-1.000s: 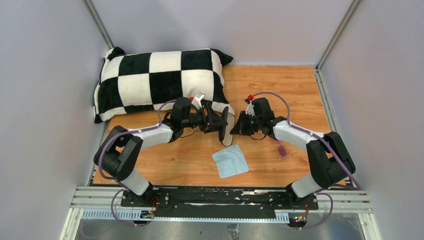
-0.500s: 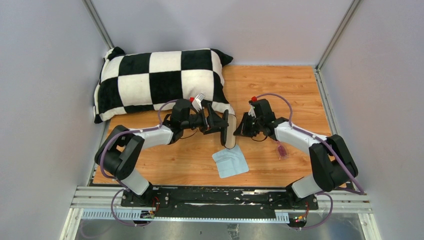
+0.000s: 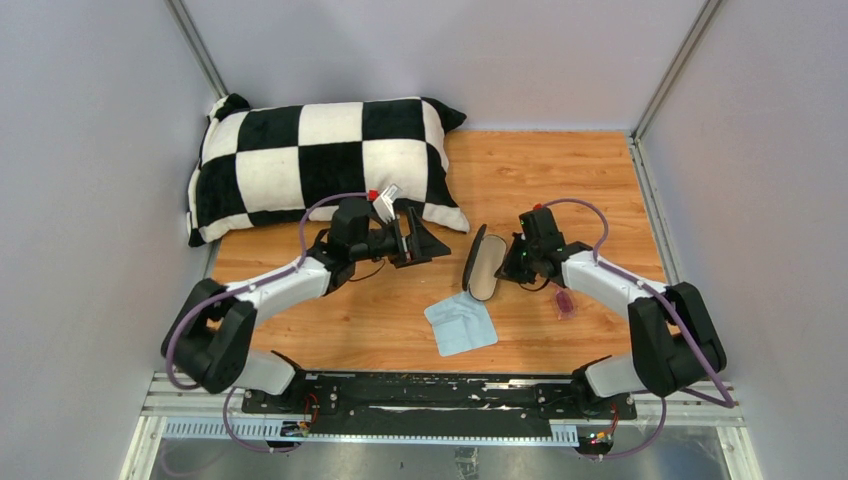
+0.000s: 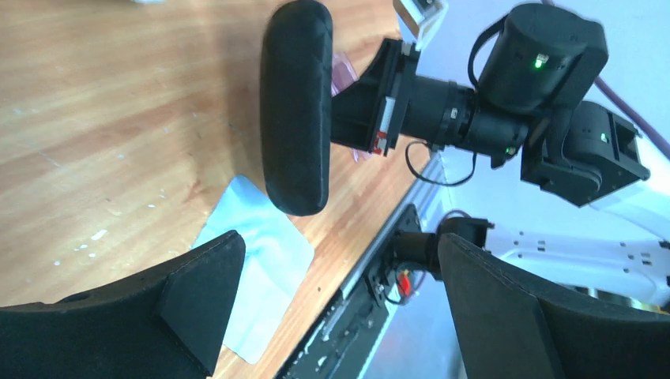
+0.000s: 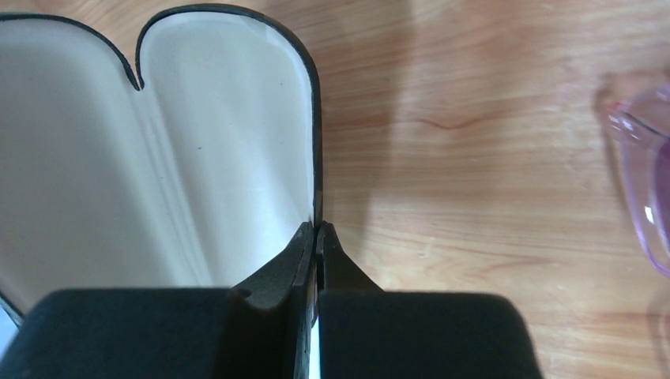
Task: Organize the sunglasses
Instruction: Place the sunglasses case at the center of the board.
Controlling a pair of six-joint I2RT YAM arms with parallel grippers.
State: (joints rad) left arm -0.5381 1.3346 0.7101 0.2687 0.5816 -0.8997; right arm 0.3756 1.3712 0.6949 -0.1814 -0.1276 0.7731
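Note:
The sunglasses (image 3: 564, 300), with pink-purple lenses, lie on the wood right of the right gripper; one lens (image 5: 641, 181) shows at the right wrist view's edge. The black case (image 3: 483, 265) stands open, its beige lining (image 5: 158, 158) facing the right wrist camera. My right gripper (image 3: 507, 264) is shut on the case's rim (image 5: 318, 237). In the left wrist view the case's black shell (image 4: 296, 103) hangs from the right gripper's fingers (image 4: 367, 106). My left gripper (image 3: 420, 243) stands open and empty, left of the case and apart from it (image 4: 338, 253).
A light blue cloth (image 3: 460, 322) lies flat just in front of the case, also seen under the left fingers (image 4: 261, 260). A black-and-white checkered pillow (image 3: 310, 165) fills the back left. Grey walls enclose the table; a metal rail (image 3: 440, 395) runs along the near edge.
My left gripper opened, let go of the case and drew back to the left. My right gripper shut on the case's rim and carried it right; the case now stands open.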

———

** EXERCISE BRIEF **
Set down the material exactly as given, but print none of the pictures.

** SOLUTION **
-1.000s: 
-0.500s: 
+0.000s: 
+0.000s: 
+0.000s: 
Task: Organize the sunglasses
Instruction: Place the sunglasses case at the center of the board.
Controlling a pair of six-joint I2RT YAM arms with parallel grippers.
State: (joints rad) left arm -0.5381 1.3346 0.7101 0.2687 0.5816 -0.8997; right arm 0.3756 1.3712 0.6949 -0.1814 -0.1276 0.7731
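Note:
The sunglasses (image 3: 564, 300), with pink-purple lenses, lie on the wood right of the right gripper; one lens (image 5: 641, 181) shows at the right wrist view's edge. The black case (image 3: 483, 265) stands open, its beige lining (image 5: 158, 158) facing the right wrist camera. My right gripper (image 3: 507, 264) is shut on the case's rim (image 5: 318, 237). In the left wrist view the case's black shell (image 4: 296, 103) hangs from the right gripper's fingers (image 4: 367, 106). My left gripper (image 3: 420, 243) stands open and empty, left of the case and apart from it (image 4: 338, 253).
A light blue cloth (image 3: 460, 322) lies flat just in front of the case, also seen under the left fingers (image 4: 261, 260). A black-and-white checkered pillow (image 3: 310, 165) fills the back left. Grey walls enclose the table; a metal rail (image 3: 440, 395) runs along the near edge.
My left gripper opened, let go of the case and drew back to the left. My right gripper shut on the case's rim and carried it right; the case now stands open.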

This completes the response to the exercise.